Your assignment:
In the lines below, look for "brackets". Copy each line where it appears.

Collected data

━━━━

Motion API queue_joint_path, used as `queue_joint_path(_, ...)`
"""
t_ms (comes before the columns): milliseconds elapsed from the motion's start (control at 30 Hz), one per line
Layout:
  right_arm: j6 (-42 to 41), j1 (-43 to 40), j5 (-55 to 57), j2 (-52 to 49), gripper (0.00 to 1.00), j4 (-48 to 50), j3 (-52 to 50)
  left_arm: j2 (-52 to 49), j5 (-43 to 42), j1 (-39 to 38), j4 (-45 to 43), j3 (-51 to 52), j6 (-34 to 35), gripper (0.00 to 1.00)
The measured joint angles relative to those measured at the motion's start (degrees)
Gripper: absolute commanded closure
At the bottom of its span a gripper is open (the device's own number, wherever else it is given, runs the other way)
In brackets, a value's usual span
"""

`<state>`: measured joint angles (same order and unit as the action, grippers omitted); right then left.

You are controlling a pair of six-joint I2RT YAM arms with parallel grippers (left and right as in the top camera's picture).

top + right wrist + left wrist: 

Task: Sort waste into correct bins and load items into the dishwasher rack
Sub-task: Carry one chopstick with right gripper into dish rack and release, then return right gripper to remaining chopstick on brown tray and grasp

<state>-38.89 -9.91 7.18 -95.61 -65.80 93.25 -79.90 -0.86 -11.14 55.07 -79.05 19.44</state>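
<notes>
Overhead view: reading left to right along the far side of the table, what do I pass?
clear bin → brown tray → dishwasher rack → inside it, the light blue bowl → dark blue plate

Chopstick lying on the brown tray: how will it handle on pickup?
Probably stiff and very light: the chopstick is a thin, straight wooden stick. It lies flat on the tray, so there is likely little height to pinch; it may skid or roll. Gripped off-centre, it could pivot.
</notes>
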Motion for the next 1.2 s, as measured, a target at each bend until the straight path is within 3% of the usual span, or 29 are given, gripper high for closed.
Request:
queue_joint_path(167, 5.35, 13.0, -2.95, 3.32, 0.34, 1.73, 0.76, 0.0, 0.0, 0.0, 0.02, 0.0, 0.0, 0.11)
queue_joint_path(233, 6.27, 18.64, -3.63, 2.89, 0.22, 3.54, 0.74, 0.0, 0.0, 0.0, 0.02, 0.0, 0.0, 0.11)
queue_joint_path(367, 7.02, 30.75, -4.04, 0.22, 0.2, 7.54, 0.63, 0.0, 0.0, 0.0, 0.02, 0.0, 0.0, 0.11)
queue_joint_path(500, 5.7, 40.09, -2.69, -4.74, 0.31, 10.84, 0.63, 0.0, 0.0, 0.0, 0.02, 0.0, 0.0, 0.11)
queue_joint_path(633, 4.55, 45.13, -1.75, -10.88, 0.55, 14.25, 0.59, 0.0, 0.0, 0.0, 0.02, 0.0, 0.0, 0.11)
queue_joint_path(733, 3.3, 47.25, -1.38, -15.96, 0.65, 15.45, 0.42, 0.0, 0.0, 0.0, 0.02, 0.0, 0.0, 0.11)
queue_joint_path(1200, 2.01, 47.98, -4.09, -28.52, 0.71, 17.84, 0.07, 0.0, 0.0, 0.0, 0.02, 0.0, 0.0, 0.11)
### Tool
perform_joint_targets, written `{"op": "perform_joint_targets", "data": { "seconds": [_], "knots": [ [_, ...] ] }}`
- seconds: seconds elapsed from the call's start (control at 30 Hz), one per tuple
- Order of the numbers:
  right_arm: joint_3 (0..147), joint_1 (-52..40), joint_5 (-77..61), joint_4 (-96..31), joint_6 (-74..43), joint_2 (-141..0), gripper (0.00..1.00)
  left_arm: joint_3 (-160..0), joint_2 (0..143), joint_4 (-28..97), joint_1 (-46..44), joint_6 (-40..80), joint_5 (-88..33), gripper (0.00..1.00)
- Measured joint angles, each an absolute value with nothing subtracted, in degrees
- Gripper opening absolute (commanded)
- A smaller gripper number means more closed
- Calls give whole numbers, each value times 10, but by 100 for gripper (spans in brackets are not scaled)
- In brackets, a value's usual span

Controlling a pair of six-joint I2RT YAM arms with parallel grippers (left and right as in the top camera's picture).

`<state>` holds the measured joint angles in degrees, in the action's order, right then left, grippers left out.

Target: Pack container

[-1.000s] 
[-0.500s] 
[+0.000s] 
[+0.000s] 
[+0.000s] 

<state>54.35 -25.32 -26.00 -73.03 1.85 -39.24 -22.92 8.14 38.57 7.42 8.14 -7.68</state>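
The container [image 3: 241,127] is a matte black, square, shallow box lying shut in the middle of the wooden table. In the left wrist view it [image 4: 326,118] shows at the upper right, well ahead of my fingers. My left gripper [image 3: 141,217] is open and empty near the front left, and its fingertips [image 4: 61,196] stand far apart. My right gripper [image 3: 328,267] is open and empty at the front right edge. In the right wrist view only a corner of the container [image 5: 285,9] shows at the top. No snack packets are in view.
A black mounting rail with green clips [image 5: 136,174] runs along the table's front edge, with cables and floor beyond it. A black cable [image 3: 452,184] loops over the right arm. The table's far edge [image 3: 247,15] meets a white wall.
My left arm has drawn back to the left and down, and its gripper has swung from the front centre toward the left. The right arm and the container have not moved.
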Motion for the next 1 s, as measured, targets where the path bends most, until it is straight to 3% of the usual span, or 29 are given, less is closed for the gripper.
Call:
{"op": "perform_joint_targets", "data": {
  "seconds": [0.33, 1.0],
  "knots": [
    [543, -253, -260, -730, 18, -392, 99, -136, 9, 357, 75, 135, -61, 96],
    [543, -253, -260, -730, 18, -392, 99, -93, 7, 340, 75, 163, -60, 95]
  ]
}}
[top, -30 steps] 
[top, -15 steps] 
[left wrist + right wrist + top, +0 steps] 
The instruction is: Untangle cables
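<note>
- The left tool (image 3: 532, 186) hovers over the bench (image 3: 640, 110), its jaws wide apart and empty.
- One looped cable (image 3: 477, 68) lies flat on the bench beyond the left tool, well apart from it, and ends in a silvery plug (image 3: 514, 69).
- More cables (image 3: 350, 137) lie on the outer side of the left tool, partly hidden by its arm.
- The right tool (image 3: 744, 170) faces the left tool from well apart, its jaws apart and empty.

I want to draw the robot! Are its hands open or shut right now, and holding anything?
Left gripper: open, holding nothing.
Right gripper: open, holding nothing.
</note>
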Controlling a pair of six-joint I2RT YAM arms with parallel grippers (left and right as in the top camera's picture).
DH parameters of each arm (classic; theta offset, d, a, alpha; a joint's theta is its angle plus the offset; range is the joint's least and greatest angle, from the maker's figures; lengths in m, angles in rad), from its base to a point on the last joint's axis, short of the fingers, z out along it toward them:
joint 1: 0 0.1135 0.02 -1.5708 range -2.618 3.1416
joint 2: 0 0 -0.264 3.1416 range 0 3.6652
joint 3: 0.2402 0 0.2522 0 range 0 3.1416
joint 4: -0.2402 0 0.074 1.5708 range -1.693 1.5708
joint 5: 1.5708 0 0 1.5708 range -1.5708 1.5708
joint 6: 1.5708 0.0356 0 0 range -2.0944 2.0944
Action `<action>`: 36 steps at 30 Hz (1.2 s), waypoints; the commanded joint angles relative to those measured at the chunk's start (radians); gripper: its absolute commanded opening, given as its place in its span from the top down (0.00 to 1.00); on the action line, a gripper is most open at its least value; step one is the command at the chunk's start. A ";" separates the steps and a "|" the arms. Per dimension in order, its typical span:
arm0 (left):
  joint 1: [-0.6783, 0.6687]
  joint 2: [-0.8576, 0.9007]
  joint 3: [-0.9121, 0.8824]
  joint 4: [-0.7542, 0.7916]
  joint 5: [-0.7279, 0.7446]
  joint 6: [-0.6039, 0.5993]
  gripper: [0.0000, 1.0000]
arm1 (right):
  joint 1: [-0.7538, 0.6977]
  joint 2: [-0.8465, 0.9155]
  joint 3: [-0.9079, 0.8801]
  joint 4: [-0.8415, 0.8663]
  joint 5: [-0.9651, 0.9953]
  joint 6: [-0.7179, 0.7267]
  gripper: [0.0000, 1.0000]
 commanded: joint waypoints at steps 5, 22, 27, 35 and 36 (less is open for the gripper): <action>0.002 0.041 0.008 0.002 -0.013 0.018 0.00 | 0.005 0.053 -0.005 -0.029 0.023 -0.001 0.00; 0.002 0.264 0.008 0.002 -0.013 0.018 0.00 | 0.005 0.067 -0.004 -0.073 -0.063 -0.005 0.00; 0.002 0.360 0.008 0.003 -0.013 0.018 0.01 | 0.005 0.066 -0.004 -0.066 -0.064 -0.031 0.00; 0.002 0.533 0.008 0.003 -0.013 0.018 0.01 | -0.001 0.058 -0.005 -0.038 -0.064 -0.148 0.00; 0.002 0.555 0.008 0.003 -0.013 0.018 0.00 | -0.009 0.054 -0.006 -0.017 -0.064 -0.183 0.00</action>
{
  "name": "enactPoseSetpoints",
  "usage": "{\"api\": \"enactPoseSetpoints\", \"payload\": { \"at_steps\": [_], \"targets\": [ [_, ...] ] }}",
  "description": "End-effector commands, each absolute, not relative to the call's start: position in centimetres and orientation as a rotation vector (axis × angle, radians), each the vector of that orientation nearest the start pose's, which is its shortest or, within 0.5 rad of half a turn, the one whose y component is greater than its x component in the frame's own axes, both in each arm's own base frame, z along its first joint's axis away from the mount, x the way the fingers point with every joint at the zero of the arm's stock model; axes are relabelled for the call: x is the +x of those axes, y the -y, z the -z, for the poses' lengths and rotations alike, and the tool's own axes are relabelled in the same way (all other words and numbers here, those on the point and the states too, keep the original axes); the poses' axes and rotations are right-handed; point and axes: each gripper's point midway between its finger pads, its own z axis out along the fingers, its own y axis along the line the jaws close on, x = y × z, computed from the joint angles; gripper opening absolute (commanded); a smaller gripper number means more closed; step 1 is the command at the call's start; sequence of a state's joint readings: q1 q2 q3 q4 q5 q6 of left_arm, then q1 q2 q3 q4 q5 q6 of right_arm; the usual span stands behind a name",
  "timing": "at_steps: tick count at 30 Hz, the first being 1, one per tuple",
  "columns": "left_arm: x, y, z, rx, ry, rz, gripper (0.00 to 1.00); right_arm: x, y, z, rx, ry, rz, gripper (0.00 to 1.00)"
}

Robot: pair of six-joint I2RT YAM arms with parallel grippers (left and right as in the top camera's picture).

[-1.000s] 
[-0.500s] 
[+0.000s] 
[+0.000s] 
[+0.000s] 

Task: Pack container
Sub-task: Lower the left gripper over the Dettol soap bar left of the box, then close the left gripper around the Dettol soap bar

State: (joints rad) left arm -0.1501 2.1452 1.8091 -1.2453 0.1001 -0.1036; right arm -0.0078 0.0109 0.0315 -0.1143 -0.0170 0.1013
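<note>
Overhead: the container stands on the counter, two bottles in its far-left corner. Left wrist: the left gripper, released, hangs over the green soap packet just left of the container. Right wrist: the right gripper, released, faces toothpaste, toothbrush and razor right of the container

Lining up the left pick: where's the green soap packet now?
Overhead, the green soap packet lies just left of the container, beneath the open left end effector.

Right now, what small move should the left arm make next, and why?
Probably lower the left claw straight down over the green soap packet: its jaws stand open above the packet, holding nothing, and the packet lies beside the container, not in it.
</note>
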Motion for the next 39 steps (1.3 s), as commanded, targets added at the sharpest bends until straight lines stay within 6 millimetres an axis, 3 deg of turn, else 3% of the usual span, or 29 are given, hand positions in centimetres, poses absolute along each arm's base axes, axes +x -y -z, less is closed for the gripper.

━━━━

Solution:
In brackets, a value's usual span
- Calls give whole numbers, each value times 10, but by 100 for gripper (spans in brackets are not scaled)
- In brackets, a value's usual span

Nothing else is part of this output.